● Work instruction
Each line from the opening of the records that follow to the line with "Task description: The" needs to be written out exactly. Add nothing.

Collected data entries
+===+
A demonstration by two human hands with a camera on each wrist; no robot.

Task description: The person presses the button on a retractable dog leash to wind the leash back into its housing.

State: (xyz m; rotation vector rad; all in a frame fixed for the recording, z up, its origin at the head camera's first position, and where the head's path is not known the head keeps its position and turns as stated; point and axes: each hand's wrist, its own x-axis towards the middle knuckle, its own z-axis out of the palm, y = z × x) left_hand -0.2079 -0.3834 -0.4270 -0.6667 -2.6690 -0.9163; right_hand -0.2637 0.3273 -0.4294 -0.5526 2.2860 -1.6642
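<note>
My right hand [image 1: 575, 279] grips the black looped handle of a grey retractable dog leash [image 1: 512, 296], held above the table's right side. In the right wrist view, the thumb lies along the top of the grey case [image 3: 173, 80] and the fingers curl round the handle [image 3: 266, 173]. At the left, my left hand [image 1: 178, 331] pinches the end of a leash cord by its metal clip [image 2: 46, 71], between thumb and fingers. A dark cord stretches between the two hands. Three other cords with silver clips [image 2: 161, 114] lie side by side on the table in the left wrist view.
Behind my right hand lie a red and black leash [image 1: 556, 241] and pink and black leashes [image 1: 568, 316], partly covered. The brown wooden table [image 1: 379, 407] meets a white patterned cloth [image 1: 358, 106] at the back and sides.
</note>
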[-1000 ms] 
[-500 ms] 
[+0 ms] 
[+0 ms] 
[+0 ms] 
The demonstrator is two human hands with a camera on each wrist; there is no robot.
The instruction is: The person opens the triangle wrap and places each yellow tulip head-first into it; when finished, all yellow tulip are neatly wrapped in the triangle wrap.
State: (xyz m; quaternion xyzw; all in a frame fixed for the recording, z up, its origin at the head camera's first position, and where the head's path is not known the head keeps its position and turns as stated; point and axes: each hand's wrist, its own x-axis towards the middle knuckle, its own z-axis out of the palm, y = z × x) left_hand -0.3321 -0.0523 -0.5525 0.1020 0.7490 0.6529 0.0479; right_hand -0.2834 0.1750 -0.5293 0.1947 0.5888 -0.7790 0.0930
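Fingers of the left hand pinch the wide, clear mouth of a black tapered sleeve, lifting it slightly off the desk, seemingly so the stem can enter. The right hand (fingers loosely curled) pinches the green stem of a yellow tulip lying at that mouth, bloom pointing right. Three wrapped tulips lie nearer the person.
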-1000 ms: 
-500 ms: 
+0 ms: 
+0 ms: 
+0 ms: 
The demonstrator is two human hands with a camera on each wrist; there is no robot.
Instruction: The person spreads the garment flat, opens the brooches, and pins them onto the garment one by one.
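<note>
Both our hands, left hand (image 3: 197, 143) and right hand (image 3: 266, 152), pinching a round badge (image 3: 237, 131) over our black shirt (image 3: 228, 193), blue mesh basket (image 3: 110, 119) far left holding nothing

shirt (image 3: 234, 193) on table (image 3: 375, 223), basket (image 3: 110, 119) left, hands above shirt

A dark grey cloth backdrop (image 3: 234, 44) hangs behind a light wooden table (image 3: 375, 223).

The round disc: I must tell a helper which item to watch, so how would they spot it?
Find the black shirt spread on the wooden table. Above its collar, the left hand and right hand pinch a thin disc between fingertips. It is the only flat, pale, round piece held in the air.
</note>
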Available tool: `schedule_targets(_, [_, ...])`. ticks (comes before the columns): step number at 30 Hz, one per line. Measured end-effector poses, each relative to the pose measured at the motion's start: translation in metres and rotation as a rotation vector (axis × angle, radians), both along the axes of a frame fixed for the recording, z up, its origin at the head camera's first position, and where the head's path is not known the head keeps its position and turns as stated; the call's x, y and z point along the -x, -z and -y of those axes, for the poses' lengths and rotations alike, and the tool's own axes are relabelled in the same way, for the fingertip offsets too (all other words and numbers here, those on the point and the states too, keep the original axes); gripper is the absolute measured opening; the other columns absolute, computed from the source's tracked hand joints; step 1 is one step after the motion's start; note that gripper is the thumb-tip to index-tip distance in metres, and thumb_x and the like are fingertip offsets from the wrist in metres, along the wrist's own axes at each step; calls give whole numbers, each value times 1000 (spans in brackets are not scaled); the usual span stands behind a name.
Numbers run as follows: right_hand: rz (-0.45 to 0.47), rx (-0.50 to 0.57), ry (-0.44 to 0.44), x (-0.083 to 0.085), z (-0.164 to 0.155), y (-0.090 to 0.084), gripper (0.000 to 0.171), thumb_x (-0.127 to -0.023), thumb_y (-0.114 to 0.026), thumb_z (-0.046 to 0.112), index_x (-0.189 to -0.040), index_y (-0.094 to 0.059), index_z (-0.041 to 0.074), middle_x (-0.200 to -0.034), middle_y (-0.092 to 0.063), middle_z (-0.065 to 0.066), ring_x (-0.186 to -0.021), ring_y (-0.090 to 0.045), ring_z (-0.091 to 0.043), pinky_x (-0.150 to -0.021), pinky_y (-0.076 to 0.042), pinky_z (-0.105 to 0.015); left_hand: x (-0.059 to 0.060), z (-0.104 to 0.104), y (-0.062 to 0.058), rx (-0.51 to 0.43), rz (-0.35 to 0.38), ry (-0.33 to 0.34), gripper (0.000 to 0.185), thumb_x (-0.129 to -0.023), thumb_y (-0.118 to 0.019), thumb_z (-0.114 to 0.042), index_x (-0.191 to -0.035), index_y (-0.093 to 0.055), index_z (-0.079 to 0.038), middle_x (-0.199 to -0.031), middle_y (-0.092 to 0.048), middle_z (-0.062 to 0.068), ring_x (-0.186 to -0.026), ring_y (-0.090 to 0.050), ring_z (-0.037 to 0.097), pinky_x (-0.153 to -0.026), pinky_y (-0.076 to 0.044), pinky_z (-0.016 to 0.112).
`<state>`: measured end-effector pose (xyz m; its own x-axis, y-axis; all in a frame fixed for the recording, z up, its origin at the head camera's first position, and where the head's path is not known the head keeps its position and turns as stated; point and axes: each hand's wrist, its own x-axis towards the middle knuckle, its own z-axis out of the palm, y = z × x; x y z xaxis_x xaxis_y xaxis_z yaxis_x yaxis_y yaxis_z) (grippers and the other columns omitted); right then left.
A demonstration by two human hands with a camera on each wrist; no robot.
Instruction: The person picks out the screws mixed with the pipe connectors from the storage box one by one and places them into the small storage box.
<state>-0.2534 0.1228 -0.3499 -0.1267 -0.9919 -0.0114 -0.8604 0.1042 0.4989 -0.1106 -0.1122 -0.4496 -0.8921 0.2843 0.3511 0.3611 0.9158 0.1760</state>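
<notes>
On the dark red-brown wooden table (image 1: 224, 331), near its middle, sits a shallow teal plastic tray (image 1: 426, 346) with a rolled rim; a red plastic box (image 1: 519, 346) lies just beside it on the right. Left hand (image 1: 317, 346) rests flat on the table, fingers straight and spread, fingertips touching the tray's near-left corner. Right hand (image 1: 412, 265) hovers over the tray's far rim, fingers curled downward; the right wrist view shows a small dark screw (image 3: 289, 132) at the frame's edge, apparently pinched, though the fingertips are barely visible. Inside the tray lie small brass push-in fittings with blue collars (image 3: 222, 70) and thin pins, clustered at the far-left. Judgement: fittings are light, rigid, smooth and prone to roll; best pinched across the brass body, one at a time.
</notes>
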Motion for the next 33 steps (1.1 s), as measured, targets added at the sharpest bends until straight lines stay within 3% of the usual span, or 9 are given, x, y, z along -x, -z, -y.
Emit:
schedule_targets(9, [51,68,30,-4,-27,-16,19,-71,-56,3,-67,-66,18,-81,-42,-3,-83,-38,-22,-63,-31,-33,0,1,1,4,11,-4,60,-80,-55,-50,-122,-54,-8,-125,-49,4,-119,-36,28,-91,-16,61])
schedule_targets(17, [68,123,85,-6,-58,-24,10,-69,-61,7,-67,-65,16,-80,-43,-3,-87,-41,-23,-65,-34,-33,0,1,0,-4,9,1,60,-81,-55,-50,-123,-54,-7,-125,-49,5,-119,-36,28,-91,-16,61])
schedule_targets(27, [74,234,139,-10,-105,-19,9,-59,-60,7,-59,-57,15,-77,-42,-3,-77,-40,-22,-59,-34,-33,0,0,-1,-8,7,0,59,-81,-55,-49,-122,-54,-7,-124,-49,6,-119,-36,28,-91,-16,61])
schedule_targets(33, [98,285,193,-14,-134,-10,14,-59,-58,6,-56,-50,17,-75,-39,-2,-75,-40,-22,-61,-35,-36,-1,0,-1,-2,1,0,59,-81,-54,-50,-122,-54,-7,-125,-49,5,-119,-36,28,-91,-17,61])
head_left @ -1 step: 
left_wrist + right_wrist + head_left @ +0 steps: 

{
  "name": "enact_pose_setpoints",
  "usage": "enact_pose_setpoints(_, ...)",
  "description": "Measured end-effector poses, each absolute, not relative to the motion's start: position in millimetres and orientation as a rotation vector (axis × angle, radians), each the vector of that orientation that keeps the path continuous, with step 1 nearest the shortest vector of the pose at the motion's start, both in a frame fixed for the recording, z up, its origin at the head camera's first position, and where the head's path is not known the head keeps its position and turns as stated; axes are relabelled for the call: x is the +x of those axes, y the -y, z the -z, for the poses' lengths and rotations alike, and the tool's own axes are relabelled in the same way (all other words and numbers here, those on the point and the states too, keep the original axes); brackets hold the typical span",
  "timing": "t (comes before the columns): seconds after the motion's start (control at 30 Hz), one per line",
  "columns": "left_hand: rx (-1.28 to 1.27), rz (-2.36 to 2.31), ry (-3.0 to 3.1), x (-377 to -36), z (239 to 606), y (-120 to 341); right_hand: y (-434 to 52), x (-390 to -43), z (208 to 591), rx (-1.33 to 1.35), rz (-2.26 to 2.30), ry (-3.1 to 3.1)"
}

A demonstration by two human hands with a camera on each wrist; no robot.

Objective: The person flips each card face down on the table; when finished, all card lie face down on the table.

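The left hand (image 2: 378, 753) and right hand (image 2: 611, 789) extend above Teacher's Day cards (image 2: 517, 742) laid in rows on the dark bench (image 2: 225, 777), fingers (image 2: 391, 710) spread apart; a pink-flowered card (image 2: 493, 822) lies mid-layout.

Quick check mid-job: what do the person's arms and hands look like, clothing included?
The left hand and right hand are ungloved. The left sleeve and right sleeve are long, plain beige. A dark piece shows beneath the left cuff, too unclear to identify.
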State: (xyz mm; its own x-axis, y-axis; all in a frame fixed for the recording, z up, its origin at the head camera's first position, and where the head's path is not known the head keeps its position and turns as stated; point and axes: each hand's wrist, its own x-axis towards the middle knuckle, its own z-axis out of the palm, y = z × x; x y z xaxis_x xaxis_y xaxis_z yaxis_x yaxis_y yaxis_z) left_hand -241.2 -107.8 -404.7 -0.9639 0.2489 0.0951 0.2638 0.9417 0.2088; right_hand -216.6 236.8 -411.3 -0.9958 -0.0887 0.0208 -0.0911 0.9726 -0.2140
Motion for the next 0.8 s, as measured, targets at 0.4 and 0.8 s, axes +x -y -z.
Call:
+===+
● Exercise response
A demonstration by two human hands with a camera on each wrist; no robot.

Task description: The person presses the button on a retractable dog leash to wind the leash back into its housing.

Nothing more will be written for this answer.